### Task
The full listing should be written out verbatim, and its images should be dropped.
-------
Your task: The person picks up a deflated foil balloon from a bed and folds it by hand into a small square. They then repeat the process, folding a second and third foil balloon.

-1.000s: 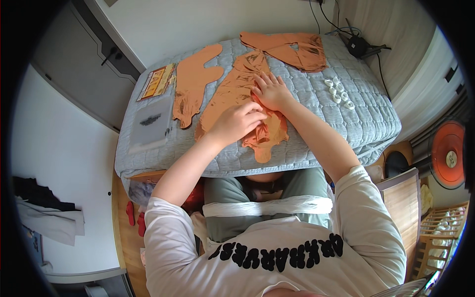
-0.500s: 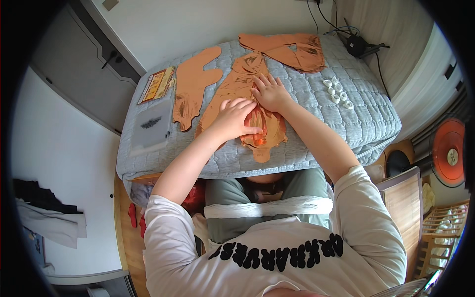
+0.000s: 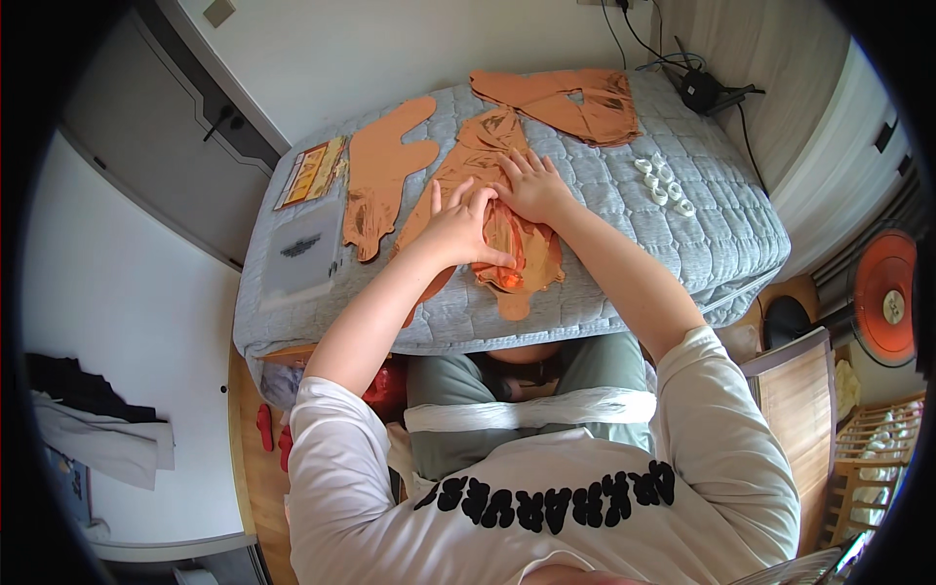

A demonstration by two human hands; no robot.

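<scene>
A flat, creased orange foil balloon [image 3: 475, 146] lies on the quilted bed in front of me, with a redder, glossy patch [image 3: 517, 244] near its close end. Both my hands rest at this balloon. My right hand [image 3: 534, 188] lies palm down on its middle, fingers spread and outstretched. Beside it, my left hand [image 3: 458, 229] arches over the red patch with thumb and fingers apart, the thumb touching the foil and the index finger near my right thumb. A second flat orange foil balloon [image 3: 380, 166] lies to the left, and another [image 3: 595, 107] lies folded at the far right.
The grey quilted bed [image 3: 721, 195] carries several small white rings [image 3: 665, 185] at the right, a printed card sheet [image 3: 314, 173] and a translucent plastic pouch [image 3: 302, 255] at the left. A black device with cables [image 3: 700, 90] sits at the back right corner. A round orange-red fan-like object [image 3: 885, 304] stands beside the bed.
My left hand's fingers have lifted and spread from the foil, while its thumb stays by the red patch. My right hand has stayed in place.
</scene>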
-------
### Answer for the task
Your task: The person picks up a deflated foil balloon from a bed and folds it by hand into a small square. They then repeat the process, folding a second and third foil balloon.

-1.000s: 
-0.500s: 
+0.000s: 

A demonstration by two human hands; no robot.

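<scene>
A flat, creased orange foil balloon [image 3: 475, 146] lies on the quilted bed in front of me, with a redder, glossy patch [image 3: 517, 244] near its close end. Both my hands rest at this balloon. My right hand [image 3: 534, 188] lies palm down on its middle, fingers spread and outstretched. Beside it, my left hand [image 3: 458, 229] arches over the red patch with thumb and fingers apart, the thumb touching the foil and the index finger near my right thumb. A second flat orange foil balloon [image 3: 380, 166] lies to the left, and another [image 3: 595, 107] lies folded at the far right.
The grey quilted bed [image 3: 721, 195] carries several small white rings [image 3: 665, 185] at the right, a printed card sheet [image 3: 314, 173] and a translucent plastic pouch [image 3: 302, 255] at the left. A black device with cables [image 3: 700, 90] sits at the back right corner. A round orange-red fan-like object [image 3: 885, 304] stands beside the bed.
My left hand's fingers have lifted and spread from the foil, while its thumb stays by the red patch. My right hand has stayed in place.
</scene>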

That finishes the exercise.